== Data provided
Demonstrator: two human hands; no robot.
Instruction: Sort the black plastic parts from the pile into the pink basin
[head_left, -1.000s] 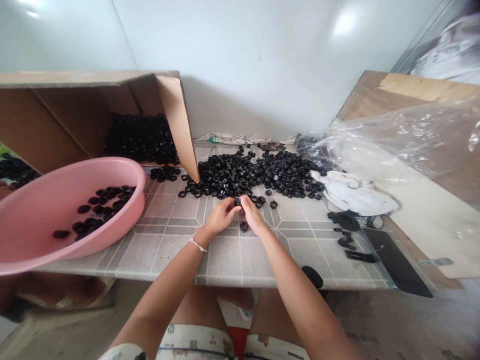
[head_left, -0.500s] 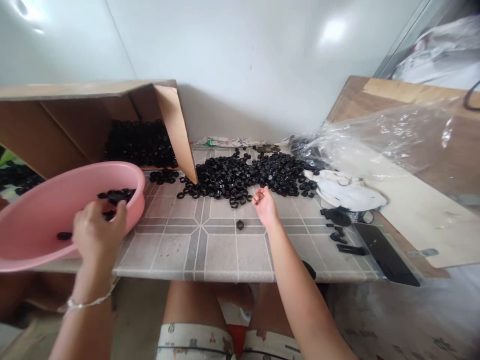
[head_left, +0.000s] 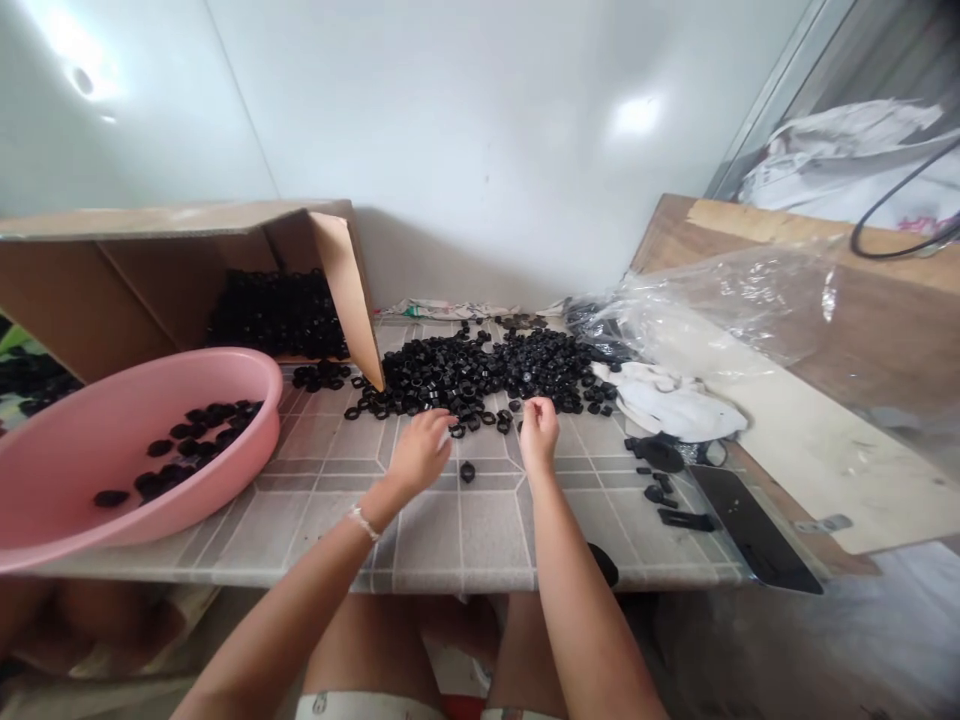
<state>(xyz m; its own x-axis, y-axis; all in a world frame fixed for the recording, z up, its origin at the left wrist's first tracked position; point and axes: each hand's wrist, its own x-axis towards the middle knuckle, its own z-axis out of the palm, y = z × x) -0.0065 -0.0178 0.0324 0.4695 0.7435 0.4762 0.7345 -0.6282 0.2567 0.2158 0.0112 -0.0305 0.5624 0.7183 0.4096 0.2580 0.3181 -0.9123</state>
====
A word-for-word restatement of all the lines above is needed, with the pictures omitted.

## Solution for this task
Demonstrator: two human hands; no robot.
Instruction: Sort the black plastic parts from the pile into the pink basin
[head_left, -1.000s] 
[head_left, -0.500s] 
[head_left, +0.000s] 
<state>(xyz m; its own x-axis, y-axis; all in a world frame fixed for the recording, z up, its origin at the left wrist's first tracked position; point and axes: each hand's wrist, its own x-axis towards the middle knuckle, its own z-axis out of the palm, y = z × x) -0.0065 -0.0178 0.0324 0.4695 0.7435 0.4762 0.7345 -0.6282 0.2567 0.2158 0.0112 -0.0305 0.5624 0.7183 0.4096 0.2580 0.3181 -0.9123</state>

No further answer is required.